Task objective
Which lines of the entries below run from the one holding "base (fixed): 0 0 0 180" to the one holding "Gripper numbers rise", inclusive? Set down exactly those lines and no others.

══ Extracted entries ══

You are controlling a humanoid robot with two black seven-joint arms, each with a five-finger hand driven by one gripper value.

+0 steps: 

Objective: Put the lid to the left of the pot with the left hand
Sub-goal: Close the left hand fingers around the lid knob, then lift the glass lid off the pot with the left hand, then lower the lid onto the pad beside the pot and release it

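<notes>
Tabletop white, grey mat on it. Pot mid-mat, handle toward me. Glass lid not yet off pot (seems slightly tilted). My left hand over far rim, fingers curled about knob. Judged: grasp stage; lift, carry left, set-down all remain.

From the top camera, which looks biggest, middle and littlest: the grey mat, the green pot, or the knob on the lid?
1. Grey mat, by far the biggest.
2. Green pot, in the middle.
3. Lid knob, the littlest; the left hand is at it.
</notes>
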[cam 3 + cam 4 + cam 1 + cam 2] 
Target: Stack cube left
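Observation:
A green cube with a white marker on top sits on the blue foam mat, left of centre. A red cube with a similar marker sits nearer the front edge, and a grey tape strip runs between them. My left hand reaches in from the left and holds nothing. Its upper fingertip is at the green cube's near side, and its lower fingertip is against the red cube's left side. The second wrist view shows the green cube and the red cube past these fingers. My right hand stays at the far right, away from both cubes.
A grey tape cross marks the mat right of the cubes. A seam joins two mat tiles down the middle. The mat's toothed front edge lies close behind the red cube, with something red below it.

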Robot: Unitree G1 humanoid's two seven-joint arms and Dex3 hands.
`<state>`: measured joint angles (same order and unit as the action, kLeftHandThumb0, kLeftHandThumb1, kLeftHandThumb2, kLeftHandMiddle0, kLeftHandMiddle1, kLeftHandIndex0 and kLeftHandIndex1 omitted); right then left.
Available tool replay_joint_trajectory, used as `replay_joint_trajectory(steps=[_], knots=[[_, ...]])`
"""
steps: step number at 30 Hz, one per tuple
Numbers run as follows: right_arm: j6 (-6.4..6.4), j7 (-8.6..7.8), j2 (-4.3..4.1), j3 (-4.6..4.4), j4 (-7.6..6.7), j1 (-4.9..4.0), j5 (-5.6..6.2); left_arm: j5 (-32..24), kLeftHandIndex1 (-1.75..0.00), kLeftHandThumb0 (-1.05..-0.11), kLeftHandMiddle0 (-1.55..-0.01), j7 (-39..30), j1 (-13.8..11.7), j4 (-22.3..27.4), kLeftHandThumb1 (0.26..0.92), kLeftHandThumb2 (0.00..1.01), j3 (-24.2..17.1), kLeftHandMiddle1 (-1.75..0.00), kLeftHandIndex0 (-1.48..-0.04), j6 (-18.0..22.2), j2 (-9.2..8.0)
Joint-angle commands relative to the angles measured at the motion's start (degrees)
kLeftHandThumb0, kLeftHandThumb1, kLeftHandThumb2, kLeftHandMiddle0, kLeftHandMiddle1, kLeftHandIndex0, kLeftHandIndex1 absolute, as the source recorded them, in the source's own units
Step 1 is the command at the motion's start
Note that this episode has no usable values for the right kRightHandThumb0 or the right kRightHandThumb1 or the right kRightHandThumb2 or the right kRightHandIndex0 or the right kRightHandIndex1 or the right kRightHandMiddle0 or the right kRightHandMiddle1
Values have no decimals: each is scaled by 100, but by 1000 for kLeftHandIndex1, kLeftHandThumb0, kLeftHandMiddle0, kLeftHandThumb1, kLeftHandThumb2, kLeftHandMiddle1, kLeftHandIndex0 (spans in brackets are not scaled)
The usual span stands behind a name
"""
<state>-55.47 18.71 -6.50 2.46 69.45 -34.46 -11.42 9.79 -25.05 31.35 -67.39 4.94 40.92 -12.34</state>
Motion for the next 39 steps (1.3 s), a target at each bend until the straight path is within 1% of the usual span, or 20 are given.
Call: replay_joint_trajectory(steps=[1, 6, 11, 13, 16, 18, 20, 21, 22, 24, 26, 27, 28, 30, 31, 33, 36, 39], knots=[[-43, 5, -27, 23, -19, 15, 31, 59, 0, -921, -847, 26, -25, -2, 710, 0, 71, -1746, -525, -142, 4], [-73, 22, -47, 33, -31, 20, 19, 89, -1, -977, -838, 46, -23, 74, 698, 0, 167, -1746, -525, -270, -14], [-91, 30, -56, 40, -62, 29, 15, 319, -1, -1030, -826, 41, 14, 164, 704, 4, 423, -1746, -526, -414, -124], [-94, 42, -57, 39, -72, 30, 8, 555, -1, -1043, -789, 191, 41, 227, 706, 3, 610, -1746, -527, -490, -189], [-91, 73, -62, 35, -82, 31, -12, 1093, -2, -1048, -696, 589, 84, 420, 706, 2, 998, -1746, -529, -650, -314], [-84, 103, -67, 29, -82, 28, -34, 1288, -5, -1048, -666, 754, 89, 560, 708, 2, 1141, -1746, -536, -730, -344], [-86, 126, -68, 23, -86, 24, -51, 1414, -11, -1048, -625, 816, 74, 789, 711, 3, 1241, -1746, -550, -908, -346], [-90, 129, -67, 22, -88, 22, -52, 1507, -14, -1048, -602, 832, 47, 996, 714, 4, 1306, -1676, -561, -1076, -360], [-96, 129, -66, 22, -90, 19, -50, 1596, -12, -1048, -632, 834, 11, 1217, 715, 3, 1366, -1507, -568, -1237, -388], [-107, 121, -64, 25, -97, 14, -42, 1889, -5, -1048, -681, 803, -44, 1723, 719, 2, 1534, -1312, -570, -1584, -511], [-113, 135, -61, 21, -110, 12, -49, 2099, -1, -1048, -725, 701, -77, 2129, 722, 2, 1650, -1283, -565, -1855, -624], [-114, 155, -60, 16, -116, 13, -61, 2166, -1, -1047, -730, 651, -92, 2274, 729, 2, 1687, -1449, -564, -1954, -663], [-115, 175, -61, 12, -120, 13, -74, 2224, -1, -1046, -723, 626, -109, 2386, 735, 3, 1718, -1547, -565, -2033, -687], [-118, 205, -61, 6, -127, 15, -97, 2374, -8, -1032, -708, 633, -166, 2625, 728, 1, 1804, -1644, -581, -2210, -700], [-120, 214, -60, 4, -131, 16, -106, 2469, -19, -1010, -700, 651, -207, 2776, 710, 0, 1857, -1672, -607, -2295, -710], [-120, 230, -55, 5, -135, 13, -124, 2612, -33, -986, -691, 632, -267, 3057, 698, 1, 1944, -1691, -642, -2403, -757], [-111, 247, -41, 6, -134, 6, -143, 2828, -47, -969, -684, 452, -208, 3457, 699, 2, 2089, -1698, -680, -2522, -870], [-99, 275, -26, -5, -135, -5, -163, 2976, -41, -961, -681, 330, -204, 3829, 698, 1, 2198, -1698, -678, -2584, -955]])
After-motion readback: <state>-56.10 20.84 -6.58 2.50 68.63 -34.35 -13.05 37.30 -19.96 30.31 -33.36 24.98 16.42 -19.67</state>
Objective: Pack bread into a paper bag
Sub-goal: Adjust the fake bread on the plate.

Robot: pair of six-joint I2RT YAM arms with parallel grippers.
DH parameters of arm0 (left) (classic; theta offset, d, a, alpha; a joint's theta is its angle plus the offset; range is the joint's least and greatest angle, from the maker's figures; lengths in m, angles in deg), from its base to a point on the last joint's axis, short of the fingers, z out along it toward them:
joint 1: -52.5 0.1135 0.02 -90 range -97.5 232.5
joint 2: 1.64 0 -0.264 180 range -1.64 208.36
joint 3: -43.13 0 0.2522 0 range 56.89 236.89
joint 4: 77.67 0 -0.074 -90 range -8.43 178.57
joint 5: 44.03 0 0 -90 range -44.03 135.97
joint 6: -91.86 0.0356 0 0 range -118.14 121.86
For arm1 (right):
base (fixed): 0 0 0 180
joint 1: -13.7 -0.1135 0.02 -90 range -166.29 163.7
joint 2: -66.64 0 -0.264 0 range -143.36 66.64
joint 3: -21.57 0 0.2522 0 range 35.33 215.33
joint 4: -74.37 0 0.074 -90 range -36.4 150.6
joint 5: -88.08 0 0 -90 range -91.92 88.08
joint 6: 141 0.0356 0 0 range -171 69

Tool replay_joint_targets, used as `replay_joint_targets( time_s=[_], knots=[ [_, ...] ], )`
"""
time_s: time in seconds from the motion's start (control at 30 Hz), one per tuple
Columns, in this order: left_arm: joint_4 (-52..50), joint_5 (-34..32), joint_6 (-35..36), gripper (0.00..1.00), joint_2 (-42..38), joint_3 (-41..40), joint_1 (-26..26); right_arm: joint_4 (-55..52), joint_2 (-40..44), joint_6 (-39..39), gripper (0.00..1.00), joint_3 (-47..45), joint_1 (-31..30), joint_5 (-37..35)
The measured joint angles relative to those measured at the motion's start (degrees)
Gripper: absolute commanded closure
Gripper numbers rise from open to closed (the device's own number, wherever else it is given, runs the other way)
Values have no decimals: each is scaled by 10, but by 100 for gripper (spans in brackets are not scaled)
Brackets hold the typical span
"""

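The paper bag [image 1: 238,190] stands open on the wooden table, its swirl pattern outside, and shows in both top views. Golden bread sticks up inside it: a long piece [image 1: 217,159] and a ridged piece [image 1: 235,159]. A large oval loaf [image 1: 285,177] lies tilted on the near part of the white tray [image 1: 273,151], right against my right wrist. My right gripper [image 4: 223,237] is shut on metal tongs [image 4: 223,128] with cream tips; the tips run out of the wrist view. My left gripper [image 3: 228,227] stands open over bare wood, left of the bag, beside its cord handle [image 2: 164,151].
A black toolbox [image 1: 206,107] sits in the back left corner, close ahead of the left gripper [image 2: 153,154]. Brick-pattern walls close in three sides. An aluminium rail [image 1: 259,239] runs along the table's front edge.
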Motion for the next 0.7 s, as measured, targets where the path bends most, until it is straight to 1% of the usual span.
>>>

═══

Written answer
base (fixed): 0 0 0 180
joint 1: -13.7 -0.1135 0.02 -90 range -166.29 163.7
joint 2: -66.64 0 -0.264 0 range -143.36 66.64
joint 3: -21.57 0 0.2522 0 range 35.33 215.33
joint 4: -74.37 0 0.074 -90 range -36.4 150.6
joint 5: -88.08 0 0 -90 range -91.92 88.08
joint 6: 141 0.0356 0 0 range -171 69

Tool replay_joint_targets, used as `replay_joint_targets( time_s=[_], knots=[ [_, ...] ], )`
"""
time_s: time in seconds from the motion's start (control at 30 Hz), one per tuple
Columns, in this order: left_arm: joint_4 (-52..50), joint_5 (-34..32), joint_6 (-35..36), gripper (0.00..1.00), joint_2 (-42..38), joint_3 (-41..40), joint_1 (-26..26); right_arm: joint_4 (-55..52), joint_2 (-40..44), joint_6 (-39..39), gripper (0.00..1.00), joint_3 (-47..45), joint_1 (-31..30), joint_5 (-37..35)
The measured joint angles relative to those measured at the motion's start (degrees)
Gripper: absolute commanded closure
Gripper numbers rise from open to closed (the device's own number, wherever else it is given, runs the other way)

The response to the exercise is now finished.